I’ve been asked how we can write about the Lake District with such a literary heritage behind us. I’ve faced that question head on, and a number of poems in the new collection explore living and working in Wordsworth’s considerable shadow. I see this as a modern context. Discussions around modern nature poetry often begin by placing it in opposition to the Romantics, who have been portrayed as appropriating the natural world as a vehicle for their own thoughts and feelings. I see this as an over-simplification. Of course ideas and knowledge have developed since the early nineteenth century, but I see it as a continuum rather than a shift. Elements of Wordsworth’s nature poetry still strike me as very modern, and in his passion for nature and his concern for rural communities he is arguably the first eco-poet.

I first came to Stanza when I was invited to read there in 2006, and I’ve been back every year since. It’s a really vibrant festival in a special place, and an opportunity to catch up with friends I no longer see that often. I’m delighted to see the twin themes of ‘Legacy and Place’ on the Stanza programme, and look forward to some of these questions coming to life over the course of the Festival.

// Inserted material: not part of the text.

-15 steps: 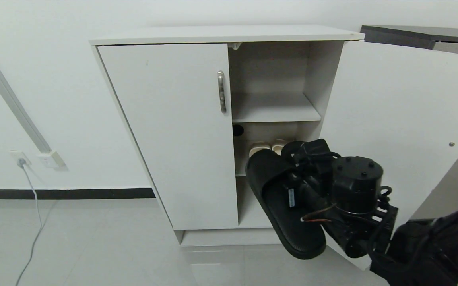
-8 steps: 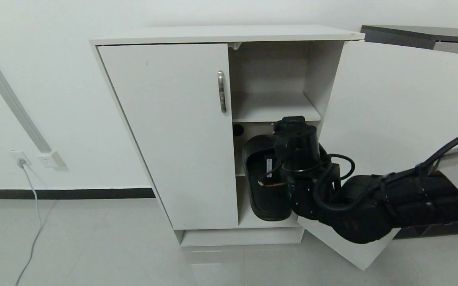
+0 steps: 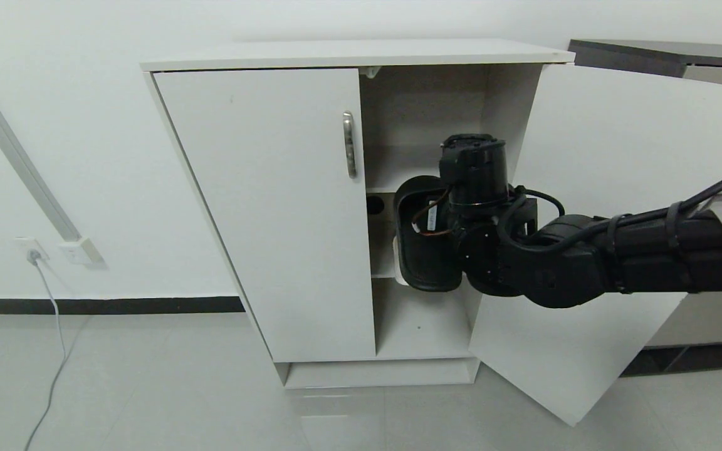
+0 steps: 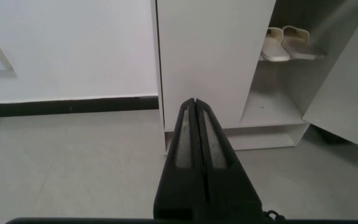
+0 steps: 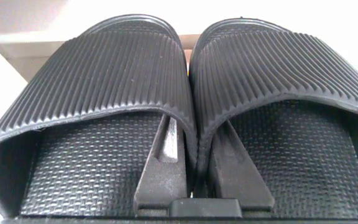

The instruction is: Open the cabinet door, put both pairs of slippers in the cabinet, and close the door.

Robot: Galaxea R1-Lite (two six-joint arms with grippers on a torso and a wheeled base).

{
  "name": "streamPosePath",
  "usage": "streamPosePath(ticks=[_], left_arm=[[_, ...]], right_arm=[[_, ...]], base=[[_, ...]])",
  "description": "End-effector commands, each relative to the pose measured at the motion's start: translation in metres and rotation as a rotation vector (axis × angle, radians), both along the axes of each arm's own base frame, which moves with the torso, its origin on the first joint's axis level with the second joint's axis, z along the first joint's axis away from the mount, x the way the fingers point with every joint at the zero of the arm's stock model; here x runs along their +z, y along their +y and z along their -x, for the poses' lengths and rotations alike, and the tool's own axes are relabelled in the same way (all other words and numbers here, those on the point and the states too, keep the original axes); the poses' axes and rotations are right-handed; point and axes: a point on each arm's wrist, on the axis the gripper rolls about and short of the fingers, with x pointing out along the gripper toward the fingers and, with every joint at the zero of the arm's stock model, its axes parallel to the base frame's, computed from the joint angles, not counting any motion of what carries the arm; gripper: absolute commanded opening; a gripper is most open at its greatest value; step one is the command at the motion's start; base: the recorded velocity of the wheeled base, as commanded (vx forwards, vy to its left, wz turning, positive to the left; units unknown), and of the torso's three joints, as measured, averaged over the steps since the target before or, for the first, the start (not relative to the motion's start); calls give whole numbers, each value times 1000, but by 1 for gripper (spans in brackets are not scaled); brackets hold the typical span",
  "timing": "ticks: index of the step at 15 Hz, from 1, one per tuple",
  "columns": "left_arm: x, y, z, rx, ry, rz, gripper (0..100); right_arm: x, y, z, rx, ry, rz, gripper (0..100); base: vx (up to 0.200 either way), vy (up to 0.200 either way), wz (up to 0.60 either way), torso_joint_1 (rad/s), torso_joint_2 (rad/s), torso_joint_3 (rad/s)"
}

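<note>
the right gripper [image 5: 194, 127], pinching the black slippers [image 3: 422, 250] by their touching inner walls, has lifted them within a second from near the floor to the cabinet [image 3: 348, 55] compartment holding the beige pair [image 4: 288, 42]; release and closing the door [image 3: 618, 156] likely remain, while the left gripper [image 4: 194, 109] hangs pressed together, empty

White wall [image 3: 85, 138], grey tiled floor [image 3: 148, 394]
</note>
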Motion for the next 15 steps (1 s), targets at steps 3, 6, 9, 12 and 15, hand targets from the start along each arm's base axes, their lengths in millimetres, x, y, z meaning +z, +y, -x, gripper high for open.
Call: streamPosePath(ticks=[3, 6, 9, 12, 15], left_arm=[[0, 0, 0, 0, 0, 1, 0], [0, 0, 0, -1, -1, 1, 0], [0, 0, 0, -4, -1, 1, 0], [0, 0, 0, -4, -1, 1, 0], [0, 0, 0, -4, -1, 1, 0]], right_arm=[[-5, 2, -3, -2, 7, 7, 0], [-5, 2, -4, -1, 7, 6, 0], [-9, 3, -5, -1, 14, 13, 0], [-6, 4, -6, 0, 6, 7, 0], [-7, 4, -6, 0, 7, 9, 0]], base=[[0, 0, 0, 0, 0, 0], [0, 0, 0, 0, 0, 0], [200, 0, 0, -1, 5, 2], [200, 0, 0, 4, 4, 2], [200, 0, 0, 2, 4, 4]])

Read more about Andrew and his poetry at:

www.andrewforsterpoems.blogspot.com

Out of the Poets’ Ark: Matt Merritt on creativity and nature

3 Mar

The first of our guest bloggers, poet Matt Merritt, takes StAnza’s theme, The Poets’ Ark, as the starting point of his discussion of poetry, nature and ecology.

A couple of years ago, a collection of poets, authors, visual artists, photographers and academics – led by writers Mark Cocker and Paul Jepson – huddled into an Oxford lecture theatre, for the first ‘Birds, Nature and Creativity Symposium’.

The aim was to explore ways of building links – or maybe that’s rebuilding old links – between scientists, policy-makers, charities, NGOs and volunteers working at the dirty end of conservation, and artists inspired by the natural world, and the many threats it faces.

Not that it was advocating dryly didactic work, or trying to formulate some ‘party line’, but rather trying to understand how the great passion and concern for ecological issues among many artists (open any British poetry mag, and a significant proportion of the work will be in some way inspired by nature) might be harnessed to good effect, for small, grassroots projects as much as any one great cause.

A second, larger Symposium was held at the end of 2010, and the plan is to organise spin-off events round the country, on a regular basis.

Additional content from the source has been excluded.